__Available data__:
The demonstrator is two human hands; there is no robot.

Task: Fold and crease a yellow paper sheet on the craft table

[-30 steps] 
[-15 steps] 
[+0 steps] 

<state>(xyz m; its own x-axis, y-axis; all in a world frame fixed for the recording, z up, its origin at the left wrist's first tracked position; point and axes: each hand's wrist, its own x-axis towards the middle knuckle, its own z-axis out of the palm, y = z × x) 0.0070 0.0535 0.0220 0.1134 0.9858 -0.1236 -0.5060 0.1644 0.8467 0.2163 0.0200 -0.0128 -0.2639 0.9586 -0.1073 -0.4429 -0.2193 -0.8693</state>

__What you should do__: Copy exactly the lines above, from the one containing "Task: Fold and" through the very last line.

__Your solution__:
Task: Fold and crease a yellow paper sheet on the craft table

[-30 steps] 
[-15 steps] 
[+0 steps] 

<state>(xyz m; its own x-axis, y-axis; all in a world frame fixed for the recording, z up, its origin at the left wrist's first tracked position; point and axes: each hand's wrist, its own x-axis towards the middle knuckle, its own z-axis out of the palm, y = z × x) 0.0070 0.0535 0.0220 0.1134 0.9858 -0.1236 -0.5060 0.1644 0.8467 0.2163 0.0200 -0.0128 -0.2639 0.9586 -0.1073 -0.4429 -0.2193 -0.8693</state>

The output is done.